Now this mockup video is unquestionably cool and interesting, if not downright futuristic, but it leaves me with a lot more questions than answers.
First, the end result of the multi-touch gestures look pretty nice, but actually using them seems a tad confusing, if not downright inconsistent. Take browsing the web, for example. The examples shown in the video above show no navigation scheme for traversing through websites. Specifically, the demo shows a user going to a Nike Air Force 1 website (1:58 into the video), and all of the pertinent photos just happen to show up on the mainpage. Even putting aside that bit of make believe for a second, the demo then shows a user grabbing a photo of a specific shoe needed for a presentation. But what if the desired shoe isn’t a stand alone image, what if it’s part of a larger picture? Can a user employ multi-touch to then select the desired portion of the page? A similar scenario involving convenient, if not impossible, selecting occurs at the 1:34 mark.
Also, what’s up with the data input, or lack thereof? Call me crazy, but an inkless pen is annoying, and while it may be sufficient for inputting terse notes and simple URL’s, such as AF1.com, it’s completely useless for any significant and in-depth type of note taking. Now that wouldn’t be a problem if there was some form of virtual keyboard, but alas, there doesn’t seem to be one.
Next, the demo notes that users can choose to “publish their journal”, instantly making it downloadable for their friends or for anyone who’s interested.

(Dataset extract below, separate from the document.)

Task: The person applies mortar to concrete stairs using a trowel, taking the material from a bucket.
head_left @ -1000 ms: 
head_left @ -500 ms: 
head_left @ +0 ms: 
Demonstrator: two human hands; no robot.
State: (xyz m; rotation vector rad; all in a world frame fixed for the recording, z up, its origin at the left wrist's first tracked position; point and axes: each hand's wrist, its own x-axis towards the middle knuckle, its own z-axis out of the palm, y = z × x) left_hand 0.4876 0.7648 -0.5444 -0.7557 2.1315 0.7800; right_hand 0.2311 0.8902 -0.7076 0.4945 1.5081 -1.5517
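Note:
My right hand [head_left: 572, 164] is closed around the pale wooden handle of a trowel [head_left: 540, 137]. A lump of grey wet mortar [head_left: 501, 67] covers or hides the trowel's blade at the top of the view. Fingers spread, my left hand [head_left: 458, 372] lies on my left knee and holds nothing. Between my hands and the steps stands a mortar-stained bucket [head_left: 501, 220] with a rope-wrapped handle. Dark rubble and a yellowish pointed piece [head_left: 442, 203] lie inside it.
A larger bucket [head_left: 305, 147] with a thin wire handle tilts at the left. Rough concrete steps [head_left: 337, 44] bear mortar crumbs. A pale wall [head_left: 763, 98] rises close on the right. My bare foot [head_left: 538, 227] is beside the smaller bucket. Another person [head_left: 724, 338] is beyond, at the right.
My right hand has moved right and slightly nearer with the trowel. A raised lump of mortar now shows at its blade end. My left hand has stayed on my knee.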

Now call me cynical if you must, but who exactly will be downloading a journal which, from the video above, will consist solely of web clippings alongside some notes written with an inkless pen? Can someone come up with a real world example where I would actually be interested in downloading someone else’s journal?
All in all, I find the above video unimpressive because I fail to see any practical use for such a device. Web surfing looks like its crippled, data selection seems confusing, data entry seems annoying and impractical, and taken together, that makes for a pretty crappy notebook/journal, now matter how cool and futuristic it might appear to be at first glance. And by the way, Gizmodo correctly points out that there’s basically nothing about viewing content like movies, books, and newspapers – a few things you just might want to do on a portable electronic device.
And one last parting shot – Microsoft’s Courier notebook appears to fold up like a book, in which case, is it that much more advantageous than an actual laptop computer? Does it bring to the table any added functionality, ease of use, or portability not currently found in products already on the market today? Sure doesn’t seem like it.
Anyone else out there share those sentiments? Am I off-base? A clueless Microsoft basher, perhaps? Chime in below in the comments and let it all out.
And lest this comes off as a Macboy rant, I share similar sentiments about Apple’s rumored tablet, which based on the current rumors making the rounds, seems like a decent device, but not mindblowing enough to justify the rumored ~$800 pricetag.